In the next season, Domínguez was a frequently player in Audax's starting lineup, being a key player in the club, devoting in his position. On 18 March 2010, he scored his first competitive goal for Primera Division in a 5–1 victory over Ñublense at Nelson Oyarzún Stadium. Domínguez made an important role as defender in the 3–2 victory of Audax against Universidad Católica, he also scored the momentary draw 1–1 with an impressive header.

==International career==
In 2008, he represented Chile U23 at the 2008 Inter Continental Cup in Malaysia.
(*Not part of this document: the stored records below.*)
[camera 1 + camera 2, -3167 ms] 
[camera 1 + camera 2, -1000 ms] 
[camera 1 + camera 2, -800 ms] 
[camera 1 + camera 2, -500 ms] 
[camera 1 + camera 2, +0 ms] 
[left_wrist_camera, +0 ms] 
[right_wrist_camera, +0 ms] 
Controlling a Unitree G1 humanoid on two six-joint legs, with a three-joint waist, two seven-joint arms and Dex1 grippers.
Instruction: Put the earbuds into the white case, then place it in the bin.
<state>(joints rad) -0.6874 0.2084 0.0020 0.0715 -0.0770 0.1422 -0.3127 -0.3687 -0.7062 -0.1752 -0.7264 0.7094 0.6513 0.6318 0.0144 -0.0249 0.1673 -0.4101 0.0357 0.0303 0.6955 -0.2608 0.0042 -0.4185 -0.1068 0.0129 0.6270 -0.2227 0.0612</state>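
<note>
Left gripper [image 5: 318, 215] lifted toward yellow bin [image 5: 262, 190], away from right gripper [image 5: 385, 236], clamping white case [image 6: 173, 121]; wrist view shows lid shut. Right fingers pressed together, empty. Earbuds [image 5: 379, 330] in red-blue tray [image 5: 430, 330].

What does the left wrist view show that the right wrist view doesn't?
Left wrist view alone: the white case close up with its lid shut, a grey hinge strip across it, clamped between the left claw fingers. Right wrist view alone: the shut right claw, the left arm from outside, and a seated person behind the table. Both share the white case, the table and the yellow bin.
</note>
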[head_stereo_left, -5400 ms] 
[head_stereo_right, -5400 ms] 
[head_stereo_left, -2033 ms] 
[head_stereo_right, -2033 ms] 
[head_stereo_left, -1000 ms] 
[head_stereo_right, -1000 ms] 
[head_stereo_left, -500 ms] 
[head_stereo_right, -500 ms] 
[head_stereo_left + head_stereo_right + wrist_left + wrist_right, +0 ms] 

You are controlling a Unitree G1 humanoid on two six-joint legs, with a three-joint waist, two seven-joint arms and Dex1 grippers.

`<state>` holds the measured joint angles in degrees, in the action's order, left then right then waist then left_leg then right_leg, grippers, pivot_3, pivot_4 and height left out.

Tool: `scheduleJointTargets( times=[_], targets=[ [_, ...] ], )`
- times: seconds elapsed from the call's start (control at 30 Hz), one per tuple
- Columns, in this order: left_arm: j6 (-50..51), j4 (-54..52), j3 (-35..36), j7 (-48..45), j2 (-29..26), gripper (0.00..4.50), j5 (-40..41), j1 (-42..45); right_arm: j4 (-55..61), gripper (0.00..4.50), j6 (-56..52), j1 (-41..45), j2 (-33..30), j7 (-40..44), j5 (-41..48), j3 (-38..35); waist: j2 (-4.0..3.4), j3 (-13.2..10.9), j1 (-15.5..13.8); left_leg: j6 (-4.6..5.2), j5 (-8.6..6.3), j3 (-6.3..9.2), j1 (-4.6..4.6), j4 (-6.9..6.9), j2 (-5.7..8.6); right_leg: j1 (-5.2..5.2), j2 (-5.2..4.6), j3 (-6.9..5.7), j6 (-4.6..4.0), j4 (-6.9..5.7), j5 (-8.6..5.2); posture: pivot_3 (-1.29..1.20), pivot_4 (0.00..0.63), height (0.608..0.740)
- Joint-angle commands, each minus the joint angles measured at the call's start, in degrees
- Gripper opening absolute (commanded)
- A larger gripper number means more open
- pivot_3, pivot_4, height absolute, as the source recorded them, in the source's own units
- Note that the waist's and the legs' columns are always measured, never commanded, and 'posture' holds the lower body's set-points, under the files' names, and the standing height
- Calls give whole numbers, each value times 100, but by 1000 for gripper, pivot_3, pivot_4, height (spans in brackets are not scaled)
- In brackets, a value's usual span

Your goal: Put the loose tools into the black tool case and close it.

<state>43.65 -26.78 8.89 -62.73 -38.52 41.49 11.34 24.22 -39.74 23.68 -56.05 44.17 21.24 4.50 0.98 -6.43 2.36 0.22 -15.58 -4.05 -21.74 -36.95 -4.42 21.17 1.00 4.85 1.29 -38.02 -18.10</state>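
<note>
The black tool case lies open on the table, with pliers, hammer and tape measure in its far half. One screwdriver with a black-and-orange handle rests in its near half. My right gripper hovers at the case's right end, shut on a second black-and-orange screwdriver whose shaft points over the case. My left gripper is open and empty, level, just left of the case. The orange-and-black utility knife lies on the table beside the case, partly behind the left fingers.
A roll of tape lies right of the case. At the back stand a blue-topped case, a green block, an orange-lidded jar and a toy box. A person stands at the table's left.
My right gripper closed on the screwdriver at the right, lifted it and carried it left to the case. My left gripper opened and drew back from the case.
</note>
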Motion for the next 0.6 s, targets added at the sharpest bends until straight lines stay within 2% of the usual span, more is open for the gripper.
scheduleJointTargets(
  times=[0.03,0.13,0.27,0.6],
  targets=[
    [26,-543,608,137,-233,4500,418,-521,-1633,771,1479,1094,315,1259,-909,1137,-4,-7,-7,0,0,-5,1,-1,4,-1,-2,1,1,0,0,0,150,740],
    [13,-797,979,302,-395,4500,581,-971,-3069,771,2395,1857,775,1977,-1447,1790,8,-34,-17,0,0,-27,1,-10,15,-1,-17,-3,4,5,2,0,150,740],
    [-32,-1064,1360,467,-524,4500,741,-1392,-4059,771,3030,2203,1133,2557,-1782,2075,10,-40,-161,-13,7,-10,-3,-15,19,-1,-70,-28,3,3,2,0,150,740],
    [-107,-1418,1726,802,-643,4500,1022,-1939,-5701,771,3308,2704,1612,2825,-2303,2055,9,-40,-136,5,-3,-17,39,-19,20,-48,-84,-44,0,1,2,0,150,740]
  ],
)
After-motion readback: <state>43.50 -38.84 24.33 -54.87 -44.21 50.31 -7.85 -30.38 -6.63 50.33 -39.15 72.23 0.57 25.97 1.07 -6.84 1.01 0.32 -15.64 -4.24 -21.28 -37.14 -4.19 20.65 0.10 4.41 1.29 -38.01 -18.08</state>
Domínguez made his debut for Chilean senior team on 22 January 2011 against the United States at The Home Depot Center in Carson. He came on as a second-half substitute, replacing Daúd Gazale after 71 minutes.

==Personal life==
He lives with his family in Pirque and practices playing the piano to relax.